Exercise requirements: Please show all lines of the records that include "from".

START Given data

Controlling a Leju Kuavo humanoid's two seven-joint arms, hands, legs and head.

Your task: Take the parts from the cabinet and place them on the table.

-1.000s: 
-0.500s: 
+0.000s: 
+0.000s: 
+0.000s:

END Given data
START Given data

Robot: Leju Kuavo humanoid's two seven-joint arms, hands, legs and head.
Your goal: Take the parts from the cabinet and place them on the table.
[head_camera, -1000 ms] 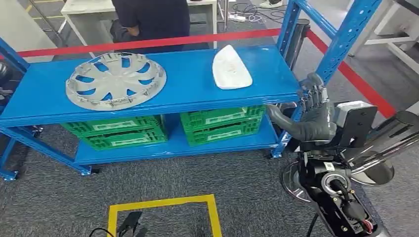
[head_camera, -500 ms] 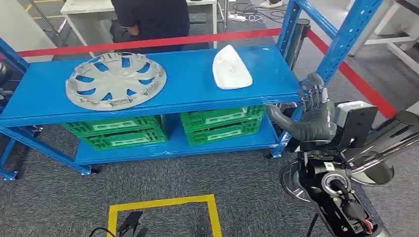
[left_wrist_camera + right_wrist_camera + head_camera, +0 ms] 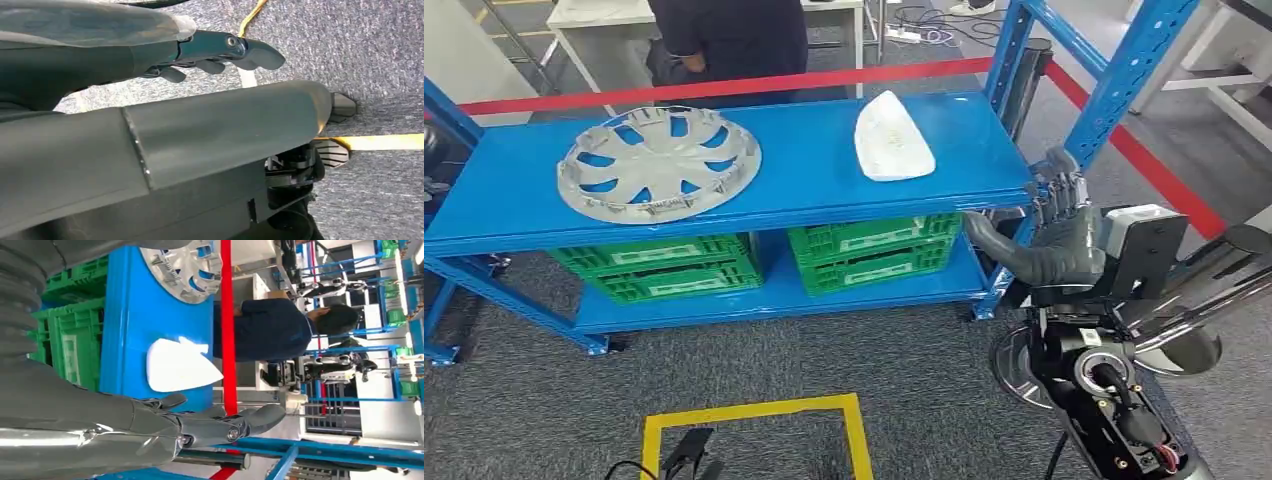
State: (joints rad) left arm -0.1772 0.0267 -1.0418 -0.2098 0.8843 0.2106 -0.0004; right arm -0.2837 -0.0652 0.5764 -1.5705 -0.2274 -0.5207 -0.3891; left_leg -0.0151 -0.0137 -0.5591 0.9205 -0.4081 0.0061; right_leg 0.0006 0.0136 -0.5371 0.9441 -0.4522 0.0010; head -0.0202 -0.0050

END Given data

Exercise response:
Your task: Take the parts from the cabinet and place them on the table.
Your goal: Take the parts from the cabinet and place them on the table.

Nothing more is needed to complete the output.